When is the right time for children to learn to swim?
We read regular reports in our news about children (and adults) drowning in the sea, rivers and beaches. The reasons for these incidents vary but one is definitely due to young people not having swimming skills.
Teaching children to swim is crucial to prevent drowning but when should children be enrolled for swimming classes or taught to swim by their parents?
Amy Pedan writes the following in The Conversation:
Age four is a good time to start
Many swimming schools offer lessons for children as young as six months, and parents often feel under pressure to get kids started as early as possible.
These lessons can help a child get used to water, learn to put their face under and learn to close their mouths. They can also be a great opportunity for parent and child to bond, as the caregiver is in the water with the child.
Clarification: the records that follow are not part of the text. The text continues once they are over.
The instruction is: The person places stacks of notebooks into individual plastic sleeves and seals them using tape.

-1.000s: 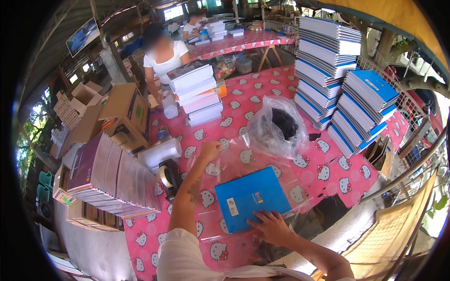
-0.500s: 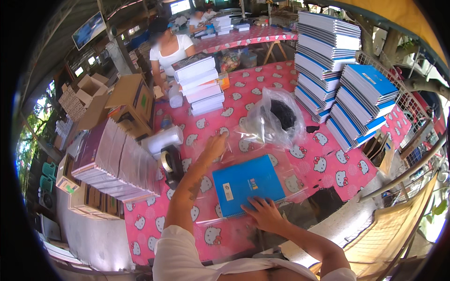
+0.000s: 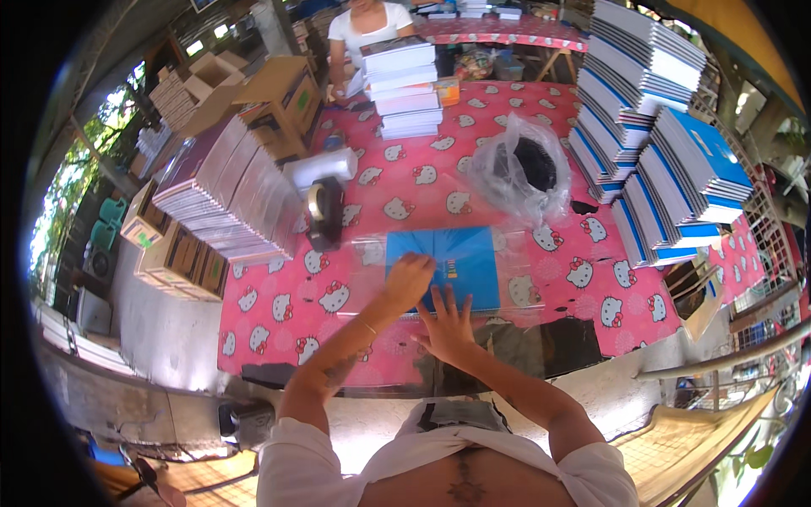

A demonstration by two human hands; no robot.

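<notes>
A blue spiral notebook (image 3: 475,262) lies flat before me, with clear plastic sheet (image 3: 522,269) under and around it and a glossy layer drawn over its cover. My left hand (image 3: 410,280) is closed, fingers curled down over the notebook's left half. Creases in the film run to its fingertips, which seem to pinch the plastic; the edge itself is hidden. Spread fingers of my right hand (image 3: 449,328) rest on the notebook's near edge, by the spiral binding. Beyond, to the left, stands a black tape dispenser (image 3: 324,213) with a roll of tape.
Tall stacks of spiral notebooks (image 3: 629,101) rise at the right, beside a crumpled clear plastic bag (image 3: 515,173). On the left stand wrapped books (image 3: 232,190), a plastic roll (image 3: 321,169) and cardboard boxes (image 3: 283,106). A person (image 3: 367,29) works behind a book pile (image 3: 405,89).
My left hand has come from beyond the notebook's far left corner down onto its cover, bringing the film over. My right hand stays at the near edge. The view has tilted downward.
</notes>
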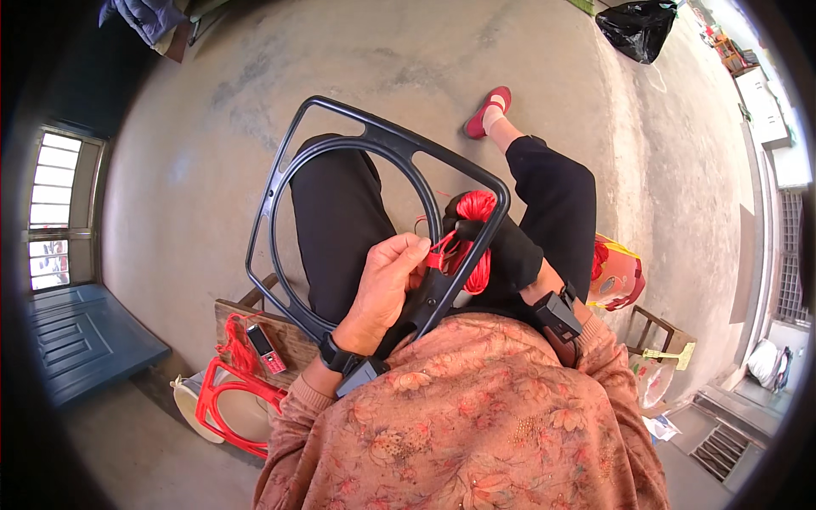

Research has even suggested swimming in the early years can benefit physical, cognitive and language skills among three to five year olds.
But while it may be possible to teach young infants basic motor skills in water, infants cannot, and should not, be expected to know how to swim or to be able to react appropriately in emergencies.
There’s not a lot of research available on what age is the “best” time to start swim lessons. Studies from Australia suggest children start being able to master water confidence and basic aquatic locomotive skills at around four years of age, regardless of the age they are when lessons begin.
The same researchers also reported that regardless of whether lessons began at two, three or four years of age, children achieved the skills necessary to perform freestyle (aka ‘crawl’) at five and a half years.
There is evidence to suggest that swimming lessons improve swimming ability and behaviour around the pool in younger children (between two and four years of age) but the jury is out on how well these skills are maintained in the long term.
You may have also seen videos circulating on social media showing infants being tossed into pools and rolling over to float on their back unassisted. Austswim, Australia’s national organization for the teaching of swimming and water safety, has advised against forced back float and submersion in favour of more developmentally appropriate strategies.
Amy did her own research which showed a negative prior aquatic experience, which can occur during formal learn-to-swim lessons, can negatively impact a child’s achievement level.
Consistency is key
Parents sometimes enrol their children in swimming lessons at a young age and then pull them out before minimum competencies are achieved, frustrated by the cost of lessons and the seemingly slow progress. Over the past two years, COVID has also interrupted swimming lessons and water safety education for many children.
Some will return to lessons and catch up, but some may never return—perhaps due to the cost of lessons or because the child is now focused on a different sport or activity.
So when considering whether to enrol your child in swimming lessons, consider sticking with it over the long term until your child truly has the skills to stay safe in the water.
Consider your child’s maturity level and how ready they are to learn to swim. Factor in the long-term costs associated with lessons and when that investment may provide the greatest benefit.
Once enrolled, what’s the best way to learn?
You might be wondering what’s better: a short weekly lesson or school holiday intensives, where the child does a swim lesson every day for a week or two.
The answer may depend on your family’s schedule and what’s available in your area but even if you opt for holiday intensives, try to provide opportunities for your child to regularly practice the skills learned in the pool. The more often a child swims (formally or informally) in a pool, at the beach or at the river, the better they will do at swimming lessons.
In addition to learning to swim, it should be very obvious that children need active adult supervision at all times when they are around water.